Every line below should be copied exactly; drop the pictures.

-- Opening Marker --

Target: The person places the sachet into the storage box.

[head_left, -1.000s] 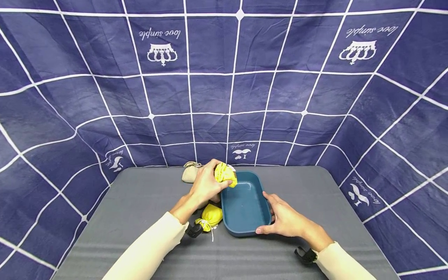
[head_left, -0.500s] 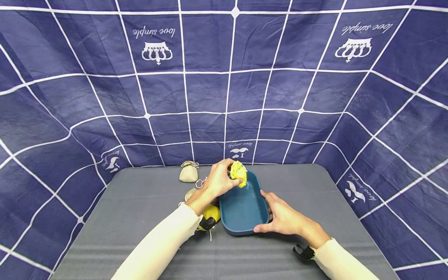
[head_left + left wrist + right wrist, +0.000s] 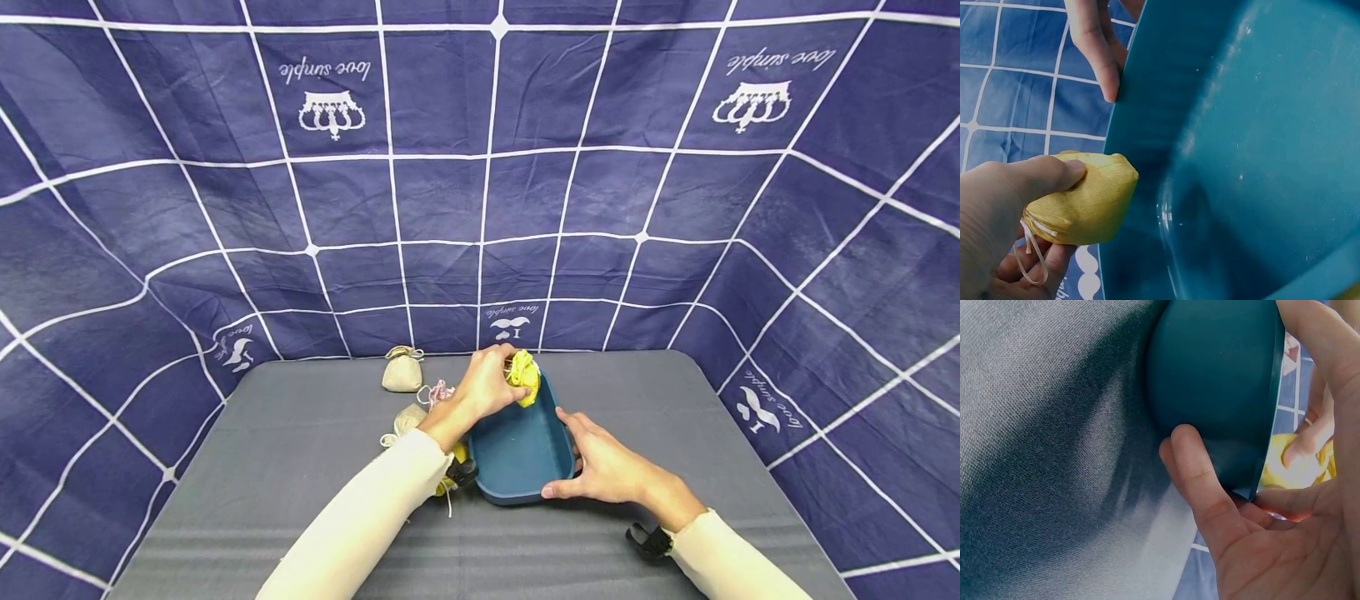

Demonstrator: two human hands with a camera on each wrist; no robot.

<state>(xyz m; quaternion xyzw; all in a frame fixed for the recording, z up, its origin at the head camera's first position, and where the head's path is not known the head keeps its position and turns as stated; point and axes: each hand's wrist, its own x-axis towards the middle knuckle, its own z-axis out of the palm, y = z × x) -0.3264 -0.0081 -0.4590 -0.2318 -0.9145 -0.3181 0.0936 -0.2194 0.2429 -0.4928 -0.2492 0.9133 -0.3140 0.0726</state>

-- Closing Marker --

WRITTEN SOLUTION:
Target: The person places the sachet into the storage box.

[head_left, -1.000s] 
[head_left, -0.500s] 
[head_left + left wrist + right wrist, +0.000s] 

Demonstrator: two human hands with a camera on each wrist; no robot.

<state>(xyz m; quaternion xyzw; all in a frame fixed for the recording, z up, its origin at the head camera's first position, and where the head's path is not known the head keeps its position and turns as stated; point and axes: each hand's wrist, its own x-axis towards the middle knuckle, its own z-axis out of the palm, y = z × x) -0.3264 -0.0081 -0.4590 -0.2318 -0.9145 -0.3181 0.0936 -0.2194 0.2429 -0.4928 -0.2492 0.9133 -0.3140 0.0726</state>

Nothing remains open in this exercise.